How To Set Up Google Analytics In WordPress – Step-by-Step

Have you ever wondered WHO is visiting your website?

Because here’s the thing.

If the people who are visiting your site are NOT your ideal customer – chances are they will look at one or maybe two pages, leave and never come back (and certainly not buy something from you).

Which is why getting Google Analytics tracking onto your WordPress website will let you get to the heart of your business.

It allows you to see exactly who is visiting your content.  (Not their names thankfully, just their demographics and behavioural details).  So you can discover where they are in the world, what device they are on, when they visited, how many pages they looked at, where they came from (very important one this), what they bought and much much more.

Getting Google Analytics on Wordpress sites can seem complex if you’re a non-techie, and a waste of time when you already have a long list of things to be doing.  But most importantly, analytics data will give you some valuable insights into whether your marketing efforts are delivering people who will end up buying from you.

The result of these insights will lead you towards finding your most profitable marketing channels – giving you much needed focus and clarity (and you can cut out doing the stuff that doesn’t work!)

Ever wondered…

Should I focus on generating great emails or should I fine tune my Facebook page?

Is it worthwhile writing blog posts?  and how will I know if anyone reads them?

What page do people go to on my website the most?

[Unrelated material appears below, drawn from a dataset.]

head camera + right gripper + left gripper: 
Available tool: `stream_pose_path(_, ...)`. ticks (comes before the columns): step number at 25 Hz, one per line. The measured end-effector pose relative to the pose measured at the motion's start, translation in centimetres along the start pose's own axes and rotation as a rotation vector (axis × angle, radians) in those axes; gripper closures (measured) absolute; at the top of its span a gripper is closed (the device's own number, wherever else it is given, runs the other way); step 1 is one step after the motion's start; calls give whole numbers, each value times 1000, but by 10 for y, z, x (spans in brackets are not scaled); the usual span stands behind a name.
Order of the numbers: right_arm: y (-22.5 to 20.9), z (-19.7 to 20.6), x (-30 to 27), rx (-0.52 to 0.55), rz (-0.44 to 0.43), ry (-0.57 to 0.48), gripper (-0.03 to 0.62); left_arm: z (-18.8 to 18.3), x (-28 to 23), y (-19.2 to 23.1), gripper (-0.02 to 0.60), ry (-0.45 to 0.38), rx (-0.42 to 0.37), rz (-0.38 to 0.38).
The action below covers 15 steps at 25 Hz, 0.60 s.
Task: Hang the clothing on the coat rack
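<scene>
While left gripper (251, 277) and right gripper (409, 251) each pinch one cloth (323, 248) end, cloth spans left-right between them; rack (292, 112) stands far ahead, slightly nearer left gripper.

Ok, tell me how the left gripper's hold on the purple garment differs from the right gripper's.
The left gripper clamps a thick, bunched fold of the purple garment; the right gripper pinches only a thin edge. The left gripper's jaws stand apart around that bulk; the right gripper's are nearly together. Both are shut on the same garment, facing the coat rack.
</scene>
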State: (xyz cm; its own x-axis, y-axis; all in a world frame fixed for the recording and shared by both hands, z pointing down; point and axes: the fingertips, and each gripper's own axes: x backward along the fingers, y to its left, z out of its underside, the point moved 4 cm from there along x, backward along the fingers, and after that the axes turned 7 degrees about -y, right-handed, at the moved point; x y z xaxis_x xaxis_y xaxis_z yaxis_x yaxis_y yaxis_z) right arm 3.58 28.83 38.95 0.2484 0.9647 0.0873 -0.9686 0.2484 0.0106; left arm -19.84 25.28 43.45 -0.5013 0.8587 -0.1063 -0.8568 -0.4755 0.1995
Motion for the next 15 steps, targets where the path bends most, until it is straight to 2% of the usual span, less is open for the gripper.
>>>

Where do my visitors find me online?

So, if you’re ready to super charge your marketing efforts, discover the best places to find your visitors and skyrocket your website traffic, here goes:

Step 1: Set Up Google Analytics On WordPress

 Note: You must have a self-hosted wordpress.org website to be able to do this – wordpress.com sites cannot use Google Analytics.

setting up google analytics

First you need a GA account, you can sign up here. 

signing into google analytics

You will see a screen like this, if you have an account already, use that to sign in.  You’ll then be prompted to ‘start using Google Analytics’.

Then click the option to track a Website (rather than a mobile app) and select the ‘Universal Analytics’ option.

Then fill in the rest of the page, which is self-explanatory:

setting up your property in GA

Next click on ‘Get Tracking ID’ button and click the ‘I agree’ button.  This will generate the tracking code, which you’ll need to enter into your site.  Now copy the web property ID, which is a number beginning UA-xxxxxxxxxx

An easy way to add the tracking code is via a plug in – I use this one by Kevin Sylvestre (you can search from inside WordPress in ‘plug-ins’).

Install this, click activate and now you need to go into ‘settings’ in your wordpress admin dashboard, click on ‘Google Analytics’ and paste in your web property ID:

GA Setting in wordpress

From within Google Analytics, now click on the top left ‘Home’ Button.  You should now see your web property show up here:

GA home

Within a day or so you will start to see data populate the account, click on ‘All Web Site Data’ and this will take you into Google Analytics.

 

Step 2: Find Out About Your Web Visitors

Once the data has populated and you can see visitors on your GA account, now is the time to start delving into the useful stuff.

GA has a lot of data and can sometimes be overwhelming – I have a dashboard that you can install to give you a quick overview of the most important data to keep an eye on. Click here to get instant access

How To:

Now you’ve got the dashboard, try loading the link whilst you have GA open in your browser and are logged in.  You should be taken to this page, where you select from the ‘Select a view’ drop down menu ‘All Website Data’:

all website data

You should then land on a dashboard like this:

GA dashboard

This dashboard shows you the most important pieces of information that you should track on your website in order to understand how to improve the volume of relevant visitors finding you online.

You can see which pages visitors come to most (top landing pages), which keywords send visitors to your site (top non-branded keywords), and what other sites send traffic to your site (top referrers).  The pie chart also shows you how much of your traffic comes from organic listings on search engines (often the majority slice).